▸ **PROBLEM DESCRIPTION**
With both ends included, repeat exactly the lines of the entries below from the one containing "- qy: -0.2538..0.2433" down to the one containing "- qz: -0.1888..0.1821", and no others.

(DATA LISTING begins)

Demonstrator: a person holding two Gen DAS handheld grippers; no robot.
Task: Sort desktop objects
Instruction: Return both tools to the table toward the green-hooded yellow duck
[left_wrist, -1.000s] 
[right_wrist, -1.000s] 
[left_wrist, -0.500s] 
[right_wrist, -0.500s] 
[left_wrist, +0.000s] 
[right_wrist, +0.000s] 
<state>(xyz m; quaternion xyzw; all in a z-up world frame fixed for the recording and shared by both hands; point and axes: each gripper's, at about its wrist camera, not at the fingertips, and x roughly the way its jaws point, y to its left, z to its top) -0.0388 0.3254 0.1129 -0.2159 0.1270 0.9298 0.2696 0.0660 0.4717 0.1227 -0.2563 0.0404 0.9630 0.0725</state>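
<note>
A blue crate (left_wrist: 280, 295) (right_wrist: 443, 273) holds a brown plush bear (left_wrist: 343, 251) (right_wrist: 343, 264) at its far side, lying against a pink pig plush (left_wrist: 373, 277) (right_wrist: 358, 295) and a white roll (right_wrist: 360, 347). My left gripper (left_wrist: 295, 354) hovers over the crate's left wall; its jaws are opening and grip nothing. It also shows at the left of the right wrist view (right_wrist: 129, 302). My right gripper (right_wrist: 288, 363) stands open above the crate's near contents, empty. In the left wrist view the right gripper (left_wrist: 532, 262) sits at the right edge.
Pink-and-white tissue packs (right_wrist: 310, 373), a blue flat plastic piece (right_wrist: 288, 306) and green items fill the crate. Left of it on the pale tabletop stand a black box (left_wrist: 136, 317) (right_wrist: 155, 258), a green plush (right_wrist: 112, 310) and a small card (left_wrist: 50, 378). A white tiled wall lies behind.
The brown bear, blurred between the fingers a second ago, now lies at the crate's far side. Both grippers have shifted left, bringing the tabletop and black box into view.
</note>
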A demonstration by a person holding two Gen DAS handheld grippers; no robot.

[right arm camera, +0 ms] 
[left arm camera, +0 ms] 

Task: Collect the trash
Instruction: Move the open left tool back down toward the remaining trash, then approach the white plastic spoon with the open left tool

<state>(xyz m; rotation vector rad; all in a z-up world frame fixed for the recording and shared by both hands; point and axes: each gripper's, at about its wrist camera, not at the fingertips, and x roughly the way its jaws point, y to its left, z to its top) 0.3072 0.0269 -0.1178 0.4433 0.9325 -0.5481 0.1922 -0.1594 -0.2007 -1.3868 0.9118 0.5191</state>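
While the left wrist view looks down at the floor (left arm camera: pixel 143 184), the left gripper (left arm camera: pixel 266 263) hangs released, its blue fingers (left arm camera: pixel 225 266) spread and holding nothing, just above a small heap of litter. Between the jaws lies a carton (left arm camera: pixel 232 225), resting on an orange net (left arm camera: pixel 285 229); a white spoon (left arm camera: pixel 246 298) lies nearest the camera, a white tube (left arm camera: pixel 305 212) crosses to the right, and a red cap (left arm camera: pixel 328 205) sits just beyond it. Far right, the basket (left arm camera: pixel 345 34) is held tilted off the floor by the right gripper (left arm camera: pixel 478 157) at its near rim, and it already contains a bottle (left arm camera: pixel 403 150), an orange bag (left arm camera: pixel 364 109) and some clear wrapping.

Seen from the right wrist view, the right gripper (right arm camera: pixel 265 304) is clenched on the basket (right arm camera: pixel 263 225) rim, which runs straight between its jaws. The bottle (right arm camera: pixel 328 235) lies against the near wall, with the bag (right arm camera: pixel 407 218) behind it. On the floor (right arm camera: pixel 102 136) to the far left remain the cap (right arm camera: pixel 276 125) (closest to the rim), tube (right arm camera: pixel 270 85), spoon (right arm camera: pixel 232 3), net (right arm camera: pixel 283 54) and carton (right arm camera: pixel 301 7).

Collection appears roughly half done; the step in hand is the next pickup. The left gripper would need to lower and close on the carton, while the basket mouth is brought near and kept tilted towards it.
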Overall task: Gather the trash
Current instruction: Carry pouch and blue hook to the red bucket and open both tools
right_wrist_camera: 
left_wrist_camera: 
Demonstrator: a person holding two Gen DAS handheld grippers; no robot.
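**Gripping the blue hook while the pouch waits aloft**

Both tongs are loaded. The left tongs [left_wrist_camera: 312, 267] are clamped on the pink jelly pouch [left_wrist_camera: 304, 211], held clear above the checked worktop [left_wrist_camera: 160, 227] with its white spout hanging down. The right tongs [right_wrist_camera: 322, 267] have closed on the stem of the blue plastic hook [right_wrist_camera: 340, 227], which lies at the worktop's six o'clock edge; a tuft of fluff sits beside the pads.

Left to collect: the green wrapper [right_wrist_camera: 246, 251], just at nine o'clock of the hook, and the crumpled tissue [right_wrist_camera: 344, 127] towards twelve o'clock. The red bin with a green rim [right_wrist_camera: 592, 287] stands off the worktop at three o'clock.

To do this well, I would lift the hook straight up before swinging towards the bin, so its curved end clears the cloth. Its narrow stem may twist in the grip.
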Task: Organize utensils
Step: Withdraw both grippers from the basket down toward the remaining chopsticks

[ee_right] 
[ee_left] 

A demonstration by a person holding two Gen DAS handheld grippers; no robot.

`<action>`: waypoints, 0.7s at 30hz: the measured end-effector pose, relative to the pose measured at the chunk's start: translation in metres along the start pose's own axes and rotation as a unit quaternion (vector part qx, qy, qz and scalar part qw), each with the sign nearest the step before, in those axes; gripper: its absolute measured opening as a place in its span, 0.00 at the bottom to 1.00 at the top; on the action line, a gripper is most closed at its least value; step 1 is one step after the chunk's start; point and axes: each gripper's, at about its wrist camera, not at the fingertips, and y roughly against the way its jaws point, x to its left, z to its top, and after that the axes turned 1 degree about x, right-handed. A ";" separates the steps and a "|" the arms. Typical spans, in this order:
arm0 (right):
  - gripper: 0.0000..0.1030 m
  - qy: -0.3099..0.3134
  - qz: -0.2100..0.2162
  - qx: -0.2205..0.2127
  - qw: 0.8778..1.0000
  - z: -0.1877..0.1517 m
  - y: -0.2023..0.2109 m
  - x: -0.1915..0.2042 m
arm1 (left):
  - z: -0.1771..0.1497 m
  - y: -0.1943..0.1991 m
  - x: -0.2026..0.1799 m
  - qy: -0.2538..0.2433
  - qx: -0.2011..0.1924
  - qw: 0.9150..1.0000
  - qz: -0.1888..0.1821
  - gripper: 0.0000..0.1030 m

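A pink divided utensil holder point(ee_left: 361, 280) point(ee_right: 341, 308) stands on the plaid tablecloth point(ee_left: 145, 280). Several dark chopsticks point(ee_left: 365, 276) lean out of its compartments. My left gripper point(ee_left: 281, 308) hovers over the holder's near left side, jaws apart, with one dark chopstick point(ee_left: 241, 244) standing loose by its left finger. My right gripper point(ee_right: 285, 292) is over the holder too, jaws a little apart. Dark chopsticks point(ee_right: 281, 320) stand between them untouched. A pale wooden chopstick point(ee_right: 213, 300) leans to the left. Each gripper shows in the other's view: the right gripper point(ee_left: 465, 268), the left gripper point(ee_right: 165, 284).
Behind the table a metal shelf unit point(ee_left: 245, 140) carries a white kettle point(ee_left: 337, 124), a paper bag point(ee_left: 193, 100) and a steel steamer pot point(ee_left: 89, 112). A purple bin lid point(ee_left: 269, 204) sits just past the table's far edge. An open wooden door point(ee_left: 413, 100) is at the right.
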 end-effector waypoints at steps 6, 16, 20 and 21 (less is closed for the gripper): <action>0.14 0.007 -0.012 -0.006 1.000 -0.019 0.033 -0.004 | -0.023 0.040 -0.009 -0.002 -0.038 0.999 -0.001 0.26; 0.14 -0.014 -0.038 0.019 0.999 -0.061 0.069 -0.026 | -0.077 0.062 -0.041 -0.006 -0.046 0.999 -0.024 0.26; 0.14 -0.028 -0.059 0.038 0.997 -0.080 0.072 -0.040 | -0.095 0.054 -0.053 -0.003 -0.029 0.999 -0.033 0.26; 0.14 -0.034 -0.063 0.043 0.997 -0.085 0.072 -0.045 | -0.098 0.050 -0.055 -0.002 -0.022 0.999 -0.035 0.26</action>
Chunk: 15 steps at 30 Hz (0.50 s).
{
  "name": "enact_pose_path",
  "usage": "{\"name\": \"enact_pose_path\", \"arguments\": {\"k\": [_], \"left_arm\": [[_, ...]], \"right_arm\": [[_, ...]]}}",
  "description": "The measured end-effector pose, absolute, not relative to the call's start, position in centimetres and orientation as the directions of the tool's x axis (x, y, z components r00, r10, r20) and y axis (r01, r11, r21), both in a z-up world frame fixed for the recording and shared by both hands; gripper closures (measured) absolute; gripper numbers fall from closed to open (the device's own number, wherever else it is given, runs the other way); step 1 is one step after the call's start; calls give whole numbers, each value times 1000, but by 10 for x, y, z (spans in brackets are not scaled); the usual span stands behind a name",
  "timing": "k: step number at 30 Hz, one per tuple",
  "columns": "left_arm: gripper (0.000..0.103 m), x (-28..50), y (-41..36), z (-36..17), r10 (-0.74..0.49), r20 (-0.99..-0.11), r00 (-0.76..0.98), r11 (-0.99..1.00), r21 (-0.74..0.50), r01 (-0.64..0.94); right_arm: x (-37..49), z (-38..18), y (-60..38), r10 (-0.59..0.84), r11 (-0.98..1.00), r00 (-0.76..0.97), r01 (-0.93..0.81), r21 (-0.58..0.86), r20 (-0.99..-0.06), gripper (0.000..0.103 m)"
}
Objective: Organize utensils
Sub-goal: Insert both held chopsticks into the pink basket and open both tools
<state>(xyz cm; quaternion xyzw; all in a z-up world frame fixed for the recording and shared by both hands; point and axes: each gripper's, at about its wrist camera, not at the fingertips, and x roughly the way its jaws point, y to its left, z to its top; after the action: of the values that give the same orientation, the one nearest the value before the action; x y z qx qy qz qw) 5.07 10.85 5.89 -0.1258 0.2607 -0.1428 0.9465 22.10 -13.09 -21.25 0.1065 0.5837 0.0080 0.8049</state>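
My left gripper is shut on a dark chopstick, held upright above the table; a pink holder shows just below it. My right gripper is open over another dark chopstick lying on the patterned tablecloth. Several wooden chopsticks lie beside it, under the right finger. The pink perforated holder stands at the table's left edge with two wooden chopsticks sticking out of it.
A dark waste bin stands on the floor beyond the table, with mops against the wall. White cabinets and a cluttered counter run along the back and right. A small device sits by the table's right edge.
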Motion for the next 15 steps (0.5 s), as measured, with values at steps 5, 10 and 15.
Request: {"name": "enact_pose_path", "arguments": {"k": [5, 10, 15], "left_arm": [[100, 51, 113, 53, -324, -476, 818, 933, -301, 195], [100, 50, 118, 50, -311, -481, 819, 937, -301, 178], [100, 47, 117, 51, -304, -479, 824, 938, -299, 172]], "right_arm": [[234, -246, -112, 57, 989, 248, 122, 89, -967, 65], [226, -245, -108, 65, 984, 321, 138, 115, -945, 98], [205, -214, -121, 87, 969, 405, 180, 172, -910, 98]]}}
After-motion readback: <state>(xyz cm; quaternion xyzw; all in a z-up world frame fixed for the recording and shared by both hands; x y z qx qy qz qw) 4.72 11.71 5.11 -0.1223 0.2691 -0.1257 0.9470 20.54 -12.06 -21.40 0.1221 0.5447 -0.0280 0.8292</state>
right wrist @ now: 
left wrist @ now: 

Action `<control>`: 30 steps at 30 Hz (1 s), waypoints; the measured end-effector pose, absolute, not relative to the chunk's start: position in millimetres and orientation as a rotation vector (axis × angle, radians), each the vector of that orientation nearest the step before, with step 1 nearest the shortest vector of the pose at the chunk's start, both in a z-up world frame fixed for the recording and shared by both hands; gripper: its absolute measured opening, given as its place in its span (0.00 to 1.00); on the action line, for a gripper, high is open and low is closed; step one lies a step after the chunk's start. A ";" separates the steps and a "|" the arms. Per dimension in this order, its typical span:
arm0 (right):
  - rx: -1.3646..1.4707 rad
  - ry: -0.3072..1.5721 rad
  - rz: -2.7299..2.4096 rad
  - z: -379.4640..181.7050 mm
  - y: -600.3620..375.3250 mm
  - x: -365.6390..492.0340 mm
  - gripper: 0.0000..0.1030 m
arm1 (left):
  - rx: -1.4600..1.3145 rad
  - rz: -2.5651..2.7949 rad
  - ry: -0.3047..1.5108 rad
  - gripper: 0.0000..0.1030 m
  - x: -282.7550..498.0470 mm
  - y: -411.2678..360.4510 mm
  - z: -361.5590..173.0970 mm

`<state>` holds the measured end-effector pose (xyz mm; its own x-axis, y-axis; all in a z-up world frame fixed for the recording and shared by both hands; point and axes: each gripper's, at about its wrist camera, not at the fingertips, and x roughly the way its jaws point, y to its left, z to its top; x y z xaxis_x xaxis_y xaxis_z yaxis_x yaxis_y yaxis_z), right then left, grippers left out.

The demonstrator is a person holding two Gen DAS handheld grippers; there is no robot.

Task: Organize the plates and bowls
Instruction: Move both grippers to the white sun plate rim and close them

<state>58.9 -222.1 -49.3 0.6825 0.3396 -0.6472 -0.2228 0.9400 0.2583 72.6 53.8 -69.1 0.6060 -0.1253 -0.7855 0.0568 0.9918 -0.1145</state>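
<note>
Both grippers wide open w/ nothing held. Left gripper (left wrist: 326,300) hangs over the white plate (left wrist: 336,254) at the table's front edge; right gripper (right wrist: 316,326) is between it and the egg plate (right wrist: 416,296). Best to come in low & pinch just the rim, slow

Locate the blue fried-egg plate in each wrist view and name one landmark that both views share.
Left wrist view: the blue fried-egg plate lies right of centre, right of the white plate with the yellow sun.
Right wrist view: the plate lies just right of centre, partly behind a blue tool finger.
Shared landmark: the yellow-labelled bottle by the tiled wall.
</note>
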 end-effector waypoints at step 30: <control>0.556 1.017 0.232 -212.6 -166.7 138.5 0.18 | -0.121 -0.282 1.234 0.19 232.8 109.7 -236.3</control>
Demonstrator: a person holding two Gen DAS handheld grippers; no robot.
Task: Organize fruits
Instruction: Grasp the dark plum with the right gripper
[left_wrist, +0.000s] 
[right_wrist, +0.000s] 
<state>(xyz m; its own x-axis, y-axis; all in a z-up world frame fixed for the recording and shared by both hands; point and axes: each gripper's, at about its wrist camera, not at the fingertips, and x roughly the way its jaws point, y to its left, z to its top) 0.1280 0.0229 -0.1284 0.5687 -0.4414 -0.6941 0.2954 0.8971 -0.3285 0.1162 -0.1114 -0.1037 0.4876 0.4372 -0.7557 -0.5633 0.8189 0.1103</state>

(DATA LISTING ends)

▸ **EXPECTED ANSWER**
  - qy: -0.2538..0.2433
  - qx: -0.2011..0.1924
  - qw: 0.9150..1.0000
  - qz: -0.1888..0.1821

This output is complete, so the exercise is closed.